Parallel computing: Making use of multiple CPUs¶
Up to this point we have not been focusing too much on optimization or scaling, meaning to make things run faster and use more resources. For our in-class projects it's not so important to think about this because we are (in general) doing simple things that will run quickly on a single CPU. Today we are going to talk about scaling computation to multiple CPUs.
Serial Computing¶
Traditionally, software has been written for serial computation:
- A problem is broken into a discrete series of instructions
- Instructions are executed sequentially one after another
- Executed on a single processor
- Only one instruction may execute at any moment in time
Parallel Computing¶
In the simplest sense, parallel computing is the simultaneous use of multiple compute resources to solve a computational problem:
- A problem is broken into discrete parts that can be solved concurrently
- Each part is further broken down to a series of instructions
- Instructions from each part execute simultaneously on different processors
- An overall control/coordination mechanism is employed
Parallel processing with python¶
Of course you are probably aware your laptop has more than one CPU, and the
question arises: "How do you make your python code run with more than
one CPU? Wouldn't that be great!?" Fortunately this is something everyone
wants to do, so there are many libraries for doing this. We will focus on
concurrent.futures
from the python standard library.
You can get more info from the official documentation page for
concurrent.futures
.
How many cores does your laptop have?¶
You can query the number of cores your laptop has with a simple python script, or you can even just run this in the python interpreter (probably easier that way).
import os
os.cpu_count()
Notes
It is sometimes the case that you'll hear people talk about CPUs, or cores, or processors. To a first approximation these are all synonyms so for this lesson I will call these 'cores'.
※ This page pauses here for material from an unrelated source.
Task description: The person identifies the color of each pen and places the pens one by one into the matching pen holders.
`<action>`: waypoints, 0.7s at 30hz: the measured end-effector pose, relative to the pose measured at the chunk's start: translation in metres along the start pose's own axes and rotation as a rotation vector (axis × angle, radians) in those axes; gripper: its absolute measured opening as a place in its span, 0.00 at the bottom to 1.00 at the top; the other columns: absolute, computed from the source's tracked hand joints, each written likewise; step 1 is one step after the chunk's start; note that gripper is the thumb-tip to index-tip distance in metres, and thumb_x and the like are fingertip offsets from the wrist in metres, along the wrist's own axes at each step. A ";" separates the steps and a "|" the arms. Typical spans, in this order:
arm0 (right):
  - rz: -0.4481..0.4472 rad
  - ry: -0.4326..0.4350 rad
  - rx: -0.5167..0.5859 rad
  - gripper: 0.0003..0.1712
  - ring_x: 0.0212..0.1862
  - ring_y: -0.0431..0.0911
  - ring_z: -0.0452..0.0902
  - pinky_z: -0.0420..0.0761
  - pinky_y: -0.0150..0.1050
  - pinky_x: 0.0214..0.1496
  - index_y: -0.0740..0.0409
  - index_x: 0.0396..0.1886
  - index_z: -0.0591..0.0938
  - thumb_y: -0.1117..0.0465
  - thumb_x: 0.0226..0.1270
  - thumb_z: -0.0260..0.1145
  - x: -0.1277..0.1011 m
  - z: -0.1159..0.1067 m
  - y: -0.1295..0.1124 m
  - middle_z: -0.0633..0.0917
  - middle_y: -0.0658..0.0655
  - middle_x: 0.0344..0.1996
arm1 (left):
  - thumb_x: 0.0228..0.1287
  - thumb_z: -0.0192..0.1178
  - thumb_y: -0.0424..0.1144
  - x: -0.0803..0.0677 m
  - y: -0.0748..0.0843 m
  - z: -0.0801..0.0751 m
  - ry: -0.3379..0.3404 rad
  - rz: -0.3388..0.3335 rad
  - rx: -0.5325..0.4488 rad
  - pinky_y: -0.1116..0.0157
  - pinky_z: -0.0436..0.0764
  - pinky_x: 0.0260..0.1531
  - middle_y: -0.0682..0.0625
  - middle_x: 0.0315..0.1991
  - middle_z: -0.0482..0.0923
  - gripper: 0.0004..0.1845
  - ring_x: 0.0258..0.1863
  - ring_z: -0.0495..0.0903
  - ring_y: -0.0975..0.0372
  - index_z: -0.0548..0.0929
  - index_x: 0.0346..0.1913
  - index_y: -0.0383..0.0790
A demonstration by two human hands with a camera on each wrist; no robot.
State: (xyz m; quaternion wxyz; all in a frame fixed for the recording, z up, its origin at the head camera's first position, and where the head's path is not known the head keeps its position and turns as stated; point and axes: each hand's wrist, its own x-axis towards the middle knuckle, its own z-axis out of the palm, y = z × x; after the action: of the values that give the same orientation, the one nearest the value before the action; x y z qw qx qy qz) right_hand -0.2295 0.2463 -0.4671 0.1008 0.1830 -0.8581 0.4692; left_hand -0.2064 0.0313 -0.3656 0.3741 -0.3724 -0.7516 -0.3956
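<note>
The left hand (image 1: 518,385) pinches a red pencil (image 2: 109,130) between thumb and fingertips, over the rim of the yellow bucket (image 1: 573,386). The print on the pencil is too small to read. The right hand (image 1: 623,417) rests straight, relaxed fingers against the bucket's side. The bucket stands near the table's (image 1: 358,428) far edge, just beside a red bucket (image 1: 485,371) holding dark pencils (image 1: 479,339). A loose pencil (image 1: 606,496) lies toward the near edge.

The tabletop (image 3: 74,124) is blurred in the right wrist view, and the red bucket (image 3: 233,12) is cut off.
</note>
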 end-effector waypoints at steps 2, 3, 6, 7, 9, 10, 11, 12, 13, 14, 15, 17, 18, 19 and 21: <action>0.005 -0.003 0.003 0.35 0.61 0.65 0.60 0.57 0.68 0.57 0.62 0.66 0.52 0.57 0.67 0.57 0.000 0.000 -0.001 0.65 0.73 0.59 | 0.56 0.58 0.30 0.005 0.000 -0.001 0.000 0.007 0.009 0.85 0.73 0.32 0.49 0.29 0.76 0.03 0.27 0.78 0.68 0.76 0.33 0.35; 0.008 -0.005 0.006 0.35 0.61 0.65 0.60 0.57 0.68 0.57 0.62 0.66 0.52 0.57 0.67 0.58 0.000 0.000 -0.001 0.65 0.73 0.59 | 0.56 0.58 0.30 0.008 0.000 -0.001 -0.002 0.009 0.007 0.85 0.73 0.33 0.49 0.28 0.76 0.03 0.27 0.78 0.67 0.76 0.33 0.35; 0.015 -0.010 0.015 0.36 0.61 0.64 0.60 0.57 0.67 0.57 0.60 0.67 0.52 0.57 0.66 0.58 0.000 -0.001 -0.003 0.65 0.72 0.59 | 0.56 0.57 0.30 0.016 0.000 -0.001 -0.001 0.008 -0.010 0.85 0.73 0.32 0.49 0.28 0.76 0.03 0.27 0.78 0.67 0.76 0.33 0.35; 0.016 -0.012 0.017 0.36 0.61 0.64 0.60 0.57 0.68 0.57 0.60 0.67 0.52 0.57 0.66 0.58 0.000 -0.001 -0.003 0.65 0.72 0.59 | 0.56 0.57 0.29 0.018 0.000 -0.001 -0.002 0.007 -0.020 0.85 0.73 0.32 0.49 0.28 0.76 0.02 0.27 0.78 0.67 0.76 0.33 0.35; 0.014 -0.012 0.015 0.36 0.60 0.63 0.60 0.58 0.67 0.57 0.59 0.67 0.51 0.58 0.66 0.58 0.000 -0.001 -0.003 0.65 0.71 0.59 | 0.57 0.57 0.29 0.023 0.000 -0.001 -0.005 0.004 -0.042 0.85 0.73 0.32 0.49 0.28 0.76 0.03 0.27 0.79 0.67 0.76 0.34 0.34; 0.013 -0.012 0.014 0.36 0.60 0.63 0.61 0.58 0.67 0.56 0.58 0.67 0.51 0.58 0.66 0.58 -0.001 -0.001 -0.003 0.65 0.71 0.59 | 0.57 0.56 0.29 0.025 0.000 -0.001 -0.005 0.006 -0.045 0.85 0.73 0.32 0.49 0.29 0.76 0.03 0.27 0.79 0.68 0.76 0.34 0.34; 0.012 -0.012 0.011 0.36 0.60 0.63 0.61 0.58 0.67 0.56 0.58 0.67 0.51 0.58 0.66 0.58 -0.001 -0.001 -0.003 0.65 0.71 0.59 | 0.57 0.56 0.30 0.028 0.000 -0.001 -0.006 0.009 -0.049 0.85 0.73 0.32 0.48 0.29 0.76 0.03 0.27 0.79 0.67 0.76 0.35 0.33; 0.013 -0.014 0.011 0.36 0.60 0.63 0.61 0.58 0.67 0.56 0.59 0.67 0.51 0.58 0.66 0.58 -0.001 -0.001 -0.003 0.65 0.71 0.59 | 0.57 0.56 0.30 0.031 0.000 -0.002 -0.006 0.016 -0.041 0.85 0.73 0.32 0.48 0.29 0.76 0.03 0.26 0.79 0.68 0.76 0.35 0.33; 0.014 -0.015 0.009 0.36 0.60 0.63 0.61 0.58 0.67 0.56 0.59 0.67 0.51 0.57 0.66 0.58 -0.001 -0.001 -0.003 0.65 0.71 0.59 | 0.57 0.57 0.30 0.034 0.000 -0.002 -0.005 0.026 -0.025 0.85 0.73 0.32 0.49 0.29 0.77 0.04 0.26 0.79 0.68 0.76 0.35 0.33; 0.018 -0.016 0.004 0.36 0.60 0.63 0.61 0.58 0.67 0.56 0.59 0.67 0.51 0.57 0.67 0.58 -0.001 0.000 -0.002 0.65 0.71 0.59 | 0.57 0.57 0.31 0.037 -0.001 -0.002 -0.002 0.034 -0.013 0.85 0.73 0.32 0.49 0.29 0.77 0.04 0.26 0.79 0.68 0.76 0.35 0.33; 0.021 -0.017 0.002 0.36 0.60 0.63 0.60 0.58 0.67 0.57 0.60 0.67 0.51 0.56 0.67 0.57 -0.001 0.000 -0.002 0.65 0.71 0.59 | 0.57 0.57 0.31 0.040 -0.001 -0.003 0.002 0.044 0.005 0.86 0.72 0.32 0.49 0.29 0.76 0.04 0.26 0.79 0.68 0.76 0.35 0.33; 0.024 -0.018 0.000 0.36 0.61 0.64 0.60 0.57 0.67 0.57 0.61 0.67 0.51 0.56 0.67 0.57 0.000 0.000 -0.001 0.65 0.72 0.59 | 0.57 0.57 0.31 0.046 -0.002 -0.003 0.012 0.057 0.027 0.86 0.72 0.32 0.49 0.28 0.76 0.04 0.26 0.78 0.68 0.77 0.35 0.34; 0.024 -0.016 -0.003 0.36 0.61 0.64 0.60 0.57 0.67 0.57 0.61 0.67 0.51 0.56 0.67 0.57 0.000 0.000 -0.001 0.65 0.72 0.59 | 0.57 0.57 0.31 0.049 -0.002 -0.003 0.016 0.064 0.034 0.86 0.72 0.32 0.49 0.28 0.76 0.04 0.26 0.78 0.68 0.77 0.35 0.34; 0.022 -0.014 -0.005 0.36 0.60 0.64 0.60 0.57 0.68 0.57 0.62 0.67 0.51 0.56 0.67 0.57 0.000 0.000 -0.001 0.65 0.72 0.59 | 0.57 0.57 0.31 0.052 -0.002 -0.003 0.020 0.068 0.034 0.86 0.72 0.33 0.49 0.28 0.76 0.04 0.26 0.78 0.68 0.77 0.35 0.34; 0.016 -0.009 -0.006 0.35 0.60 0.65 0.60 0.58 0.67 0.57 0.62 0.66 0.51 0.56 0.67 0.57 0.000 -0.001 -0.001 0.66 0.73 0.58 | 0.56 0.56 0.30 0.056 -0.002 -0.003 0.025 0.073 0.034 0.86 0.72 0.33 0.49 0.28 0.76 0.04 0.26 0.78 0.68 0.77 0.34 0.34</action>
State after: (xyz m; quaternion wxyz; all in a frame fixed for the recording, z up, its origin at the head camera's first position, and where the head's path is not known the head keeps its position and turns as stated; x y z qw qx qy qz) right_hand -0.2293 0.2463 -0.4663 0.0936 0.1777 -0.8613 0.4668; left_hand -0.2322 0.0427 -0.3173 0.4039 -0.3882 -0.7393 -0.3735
Getting started with concurrent.futures
¶
Let's start with a simple parallel program to calculate the square
of a list of integer values. Open a new text file, rename it parallel.py
,
and enter this text:
import numpy as np
import sys
import time
from concurrent.futures import ProcessPoolExecutor, as_completed
## Use sys.argv to pass in an integer value for the number
## of consecutive integers to operate on
length = int(sys.argv[1])
def task(n):
time.sleep(1)
return n * n
if __name__ == '__main__':
numbers = range(0, length)
## create a pool of workers
## max_workers determines the number of parallel process to run
with ProcessPoolExecutor(max_workers=4) as executor:
## Submit all the jobs to the executor
results = [executor.submit(task, num) for num in numbers]
## As jobs finish, pull the results and print them
for future in as_completed(results):
print(f"Result: {future.result()}")
python parallel.py 10
<- The first argument will be the max
value of consecutive integers to operate on.
Notes
sys.argv is a quick and dirty replacement for argparse
Here we are using the very simple sys.argv
module for parsing
command line arguments. sys.argv[0]
is the name of the executed
file, and sys.argv[1]
is the first argument at the command line.
Run this program several times and you should see that the results change slightly between runs. Here is an example output:
$ python parallel.py 10
Result: 9
Result: 4
Result: 1
Result: 0
Result: 16
Result: 36
Result: 49
Result: 25
Result: 64
Result: 81
Introduction to High-Performance Computing¶
What are HPC systems?¶
High performance computing (HPC) is the practice of aggregating computing resources to gain performance greater than that of a single workstation, server, or computer. HPC can take the form of custom-built supercomputers or groups of individual computers called clusters. HPC can be run on-premises, in the cloud, or as a hybrid of both. Benefits of HPC include:
Speed and performance: High performance computing can process data and tasks much faster than a single server or computer. Tasks that could take weeks or months on a regular computing system can take hours in HPC.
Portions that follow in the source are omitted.